— Да как же к вам было не идти, — покорно говорил он, то бросая нежные взгляды на девушку, то переводя благодарные глаза свои на казаков. — Беглые мы, господа казаки. Забил нас барин треклятый. Вот если хотишь, — обратился он вдруг к одному Дениске, — то подыми рубище мое холщовое.
Дениска интереса ради заголил ему спину, и все увидели широкие рубцы от плетей. Переглянувшись между собой, они только покачали головами.
— Вот ить история, — вздохнул Лука Андреевич, — и в плену так жестоко не секут.

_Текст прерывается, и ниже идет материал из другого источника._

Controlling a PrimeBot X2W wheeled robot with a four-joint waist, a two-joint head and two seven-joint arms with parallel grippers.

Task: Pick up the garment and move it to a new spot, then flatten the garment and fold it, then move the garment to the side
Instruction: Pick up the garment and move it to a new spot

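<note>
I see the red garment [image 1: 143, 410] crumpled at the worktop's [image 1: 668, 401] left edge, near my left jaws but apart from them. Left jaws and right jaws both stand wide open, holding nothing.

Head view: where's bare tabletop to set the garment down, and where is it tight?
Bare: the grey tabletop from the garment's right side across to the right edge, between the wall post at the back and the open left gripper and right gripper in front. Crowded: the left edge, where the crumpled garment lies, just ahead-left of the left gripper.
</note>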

А спасенный им парень все продолжал и продолжал светлеть лицом.
— Видели, стало-ть, на спине на моей барскую милость? А вдобавок к тому он еще и всю шкуру спустить с меня поклялся и на Любаше жениться под страхом смерти запретил. Что же оставалось делать нам, горемыкам? Неужто в омут головой вместе бросаться? Прослышали мы про свободный казачий край, где беглым приют дают и слова, говорят, есть вещие: с Дона выдачи нет! Вот и подались к вам, чтобы спастись от доли своей жестокой. Через смерть, можно сказать, прошли, через испытание, а теперь что хотите, то с нами и делайте. Любой суд готовы принять в свободном вашем краю, любой труд выполнить.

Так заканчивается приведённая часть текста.